What the exercise asks: Below this line is a set of entries; quote exactly the lines from the line that contains "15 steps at" to the line that contains "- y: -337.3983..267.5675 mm", both lines included.

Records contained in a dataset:
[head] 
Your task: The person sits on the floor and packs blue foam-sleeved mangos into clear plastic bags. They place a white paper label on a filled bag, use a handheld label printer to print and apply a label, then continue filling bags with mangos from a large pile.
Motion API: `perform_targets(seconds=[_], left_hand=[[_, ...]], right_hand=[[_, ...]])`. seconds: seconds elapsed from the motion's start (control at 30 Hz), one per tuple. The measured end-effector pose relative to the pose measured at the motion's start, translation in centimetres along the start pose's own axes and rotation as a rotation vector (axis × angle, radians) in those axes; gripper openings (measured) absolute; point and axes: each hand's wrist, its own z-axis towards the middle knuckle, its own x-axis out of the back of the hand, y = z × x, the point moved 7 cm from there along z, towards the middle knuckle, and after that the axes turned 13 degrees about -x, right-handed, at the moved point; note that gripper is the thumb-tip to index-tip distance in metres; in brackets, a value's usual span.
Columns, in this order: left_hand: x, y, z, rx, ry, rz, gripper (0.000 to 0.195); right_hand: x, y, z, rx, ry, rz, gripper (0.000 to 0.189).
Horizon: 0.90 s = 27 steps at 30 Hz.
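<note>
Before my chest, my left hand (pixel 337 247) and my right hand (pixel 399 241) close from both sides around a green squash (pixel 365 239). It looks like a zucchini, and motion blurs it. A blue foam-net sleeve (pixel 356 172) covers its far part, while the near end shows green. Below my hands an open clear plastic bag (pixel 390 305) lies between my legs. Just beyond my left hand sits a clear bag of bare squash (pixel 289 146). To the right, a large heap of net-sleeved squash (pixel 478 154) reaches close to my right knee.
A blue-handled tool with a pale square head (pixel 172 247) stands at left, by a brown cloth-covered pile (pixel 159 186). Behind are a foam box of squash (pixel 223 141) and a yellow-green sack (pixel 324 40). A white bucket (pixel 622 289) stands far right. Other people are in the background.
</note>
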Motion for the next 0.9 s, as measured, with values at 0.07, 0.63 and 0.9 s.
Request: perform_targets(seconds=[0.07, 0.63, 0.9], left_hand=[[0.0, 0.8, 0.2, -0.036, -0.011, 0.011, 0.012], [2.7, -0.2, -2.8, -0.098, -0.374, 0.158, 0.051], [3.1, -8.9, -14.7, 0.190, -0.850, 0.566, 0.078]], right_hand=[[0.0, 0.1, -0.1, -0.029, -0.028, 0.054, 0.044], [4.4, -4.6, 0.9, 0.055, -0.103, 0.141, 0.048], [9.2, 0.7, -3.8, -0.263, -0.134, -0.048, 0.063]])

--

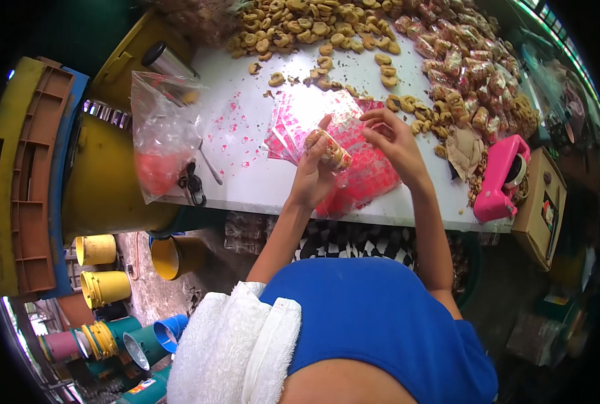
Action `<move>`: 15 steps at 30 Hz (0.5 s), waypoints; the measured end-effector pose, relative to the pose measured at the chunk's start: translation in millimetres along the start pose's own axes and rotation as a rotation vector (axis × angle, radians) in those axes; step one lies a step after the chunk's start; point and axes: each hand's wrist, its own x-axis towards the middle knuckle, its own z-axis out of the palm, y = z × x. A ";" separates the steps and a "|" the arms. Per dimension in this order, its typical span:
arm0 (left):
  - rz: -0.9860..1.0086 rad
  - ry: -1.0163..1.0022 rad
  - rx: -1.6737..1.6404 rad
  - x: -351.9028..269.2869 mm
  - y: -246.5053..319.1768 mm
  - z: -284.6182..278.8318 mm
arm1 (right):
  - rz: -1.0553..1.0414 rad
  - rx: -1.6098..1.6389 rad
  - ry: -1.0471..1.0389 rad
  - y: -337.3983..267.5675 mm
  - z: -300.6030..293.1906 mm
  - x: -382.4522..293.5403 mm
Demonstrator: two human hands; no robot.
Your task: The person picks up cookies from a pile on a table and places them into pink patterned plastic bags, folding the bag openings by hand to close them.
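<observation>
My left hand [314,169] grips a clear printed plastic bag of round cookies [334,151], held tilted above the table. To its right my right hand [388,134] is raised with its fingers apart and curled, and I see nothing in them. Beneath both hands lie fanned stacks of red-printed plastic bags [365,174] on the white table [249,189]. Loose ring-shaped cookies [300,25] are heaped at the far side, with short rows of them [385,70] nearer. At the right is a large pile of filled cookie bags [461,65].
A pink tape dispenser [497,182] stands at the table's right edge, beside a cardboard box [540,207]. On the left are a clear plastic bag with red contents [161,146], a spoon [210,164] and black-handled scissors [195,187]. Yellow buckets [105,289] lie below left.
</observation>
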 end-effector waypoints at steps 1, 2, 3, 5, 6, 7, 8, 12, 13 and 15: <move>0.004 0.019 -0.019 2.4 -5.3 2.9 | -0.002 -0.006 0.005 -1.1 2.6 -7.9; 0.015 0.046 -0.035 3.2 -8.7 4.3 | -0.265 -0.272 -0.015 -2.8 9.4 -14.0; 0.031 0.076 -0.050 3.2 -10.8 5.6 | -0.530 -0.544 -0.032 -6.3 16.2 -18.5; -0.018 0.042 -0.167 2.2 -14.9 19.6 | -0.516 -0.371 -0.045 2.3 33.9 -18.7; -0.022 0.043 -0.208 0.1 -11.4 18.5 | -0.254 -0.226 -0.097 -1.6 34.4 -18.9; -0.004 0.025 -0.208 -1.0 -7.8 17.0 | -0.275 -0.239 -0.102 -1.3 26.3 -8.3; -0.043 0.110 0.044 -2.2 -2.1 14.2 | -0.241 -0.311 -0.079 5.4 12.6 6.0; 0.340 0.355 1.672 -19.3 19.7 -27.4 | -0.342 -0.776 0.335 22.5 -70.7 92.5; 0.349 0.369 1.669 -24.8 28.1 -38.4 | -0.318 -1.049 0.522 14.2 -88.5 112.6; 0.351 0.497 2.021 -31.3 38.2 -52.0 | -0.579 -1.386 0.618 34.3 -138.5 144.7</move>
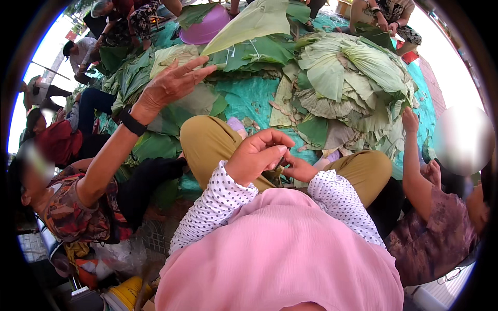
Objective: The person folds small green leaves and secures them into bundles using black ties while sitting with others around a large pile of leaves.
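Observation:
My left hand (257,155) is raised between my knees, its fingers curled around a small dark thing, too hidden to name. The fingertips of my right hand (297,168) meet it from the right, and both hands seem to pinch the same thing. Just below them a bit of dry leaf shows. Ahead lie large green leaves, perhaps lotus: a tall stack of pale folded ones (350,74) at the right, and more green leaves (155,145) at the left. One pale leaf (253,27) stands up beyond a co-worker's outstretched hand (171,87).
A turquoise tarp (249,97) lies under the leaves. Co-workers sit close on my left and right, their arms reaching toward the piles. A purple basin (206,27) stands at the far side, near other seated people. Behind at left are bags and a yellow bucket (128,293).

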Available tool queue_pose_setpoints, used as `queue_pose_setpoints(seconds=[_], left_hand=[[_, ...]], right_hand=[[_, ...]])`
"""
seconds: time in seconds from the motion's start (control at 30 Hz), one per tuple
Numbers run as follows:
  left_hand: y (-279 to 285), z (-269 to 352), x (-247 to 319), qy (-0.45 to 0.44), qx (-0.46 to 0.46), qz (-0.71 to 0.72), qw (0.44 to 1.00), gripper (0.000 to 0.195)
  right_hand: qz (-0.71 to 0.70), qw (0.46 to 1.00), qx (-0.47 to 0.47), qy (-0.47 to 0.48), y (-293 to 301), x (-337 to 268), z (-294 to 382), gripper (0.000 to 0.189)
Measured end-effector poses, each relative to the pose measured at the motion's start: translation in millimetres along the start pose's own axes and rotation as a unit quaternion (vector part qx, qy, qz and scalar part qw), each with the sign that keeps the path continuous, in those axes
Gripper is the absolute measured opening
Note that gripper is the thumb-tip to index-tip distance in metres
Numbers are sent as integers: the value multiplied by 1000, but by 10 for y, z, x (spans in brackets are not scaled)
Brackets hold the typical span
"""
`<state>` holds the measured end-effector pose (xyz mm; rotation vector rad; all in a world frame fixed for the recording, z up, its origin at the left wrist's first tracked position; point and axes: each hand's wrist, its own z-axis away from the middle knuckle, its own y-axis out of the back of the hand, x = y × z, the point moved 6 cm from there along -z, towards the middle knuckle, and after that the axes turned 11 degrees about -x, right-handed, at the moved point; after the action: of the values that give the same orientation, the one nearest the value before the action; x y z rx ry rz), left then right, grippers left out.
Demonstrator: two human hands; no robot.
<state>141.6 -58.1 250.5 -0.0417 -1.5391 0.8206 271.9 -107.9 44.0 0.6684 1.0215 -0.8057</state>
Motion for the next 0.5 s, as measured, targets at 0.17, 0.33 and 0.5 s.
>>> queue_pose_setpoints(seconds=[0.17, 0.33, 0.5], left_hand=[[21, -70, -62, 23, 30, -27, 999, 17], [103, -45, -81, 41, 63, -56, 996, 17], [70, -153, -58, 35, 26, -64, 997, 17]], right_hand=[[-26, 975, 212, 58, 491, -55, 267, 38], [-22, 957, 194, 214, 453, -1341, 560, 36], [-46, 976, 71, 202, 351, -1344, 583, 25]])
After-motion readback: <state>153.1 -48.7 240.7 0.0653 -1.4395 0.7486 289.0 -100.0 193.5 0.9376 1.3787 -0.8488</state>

Your response:
Action `<move>`: 15 steps at 30 Hz (0.5 s), waypoints; the measured end-effector pose, relative to the pose measured at the chunk's start: translation in millimetres along the start pose's own axes and rotation as a rotation vector (axis × angle, radians) in those axes; step one lies a step after the chunk's start; point and axes: each hand's wrist, its own x-axis towards the middle knuckle, its own z-axis out of the palm, y = z × x. A ";" separates the steps and a "|" the arms. Per dimension in this order, its typical span:
arm0 (left):
  - rz: -0.9860..1.0086 rad
  - ry: -1.0163..1.0022 rad
  - rx: -1.6737..1.6404 rad
  - x: -351.9028..269.2869 mm
  - y: -246.5053..319.1768 mm
  - z: -284.6182..278.8318 mm
arm1 (right):
  - rz: -1.0553..1.0414 rad
  - rx: -1.6098..1.6389 rad
  - ry: -1.0471..1.0389 rad
  - y: -337.3983..267.5675 mm

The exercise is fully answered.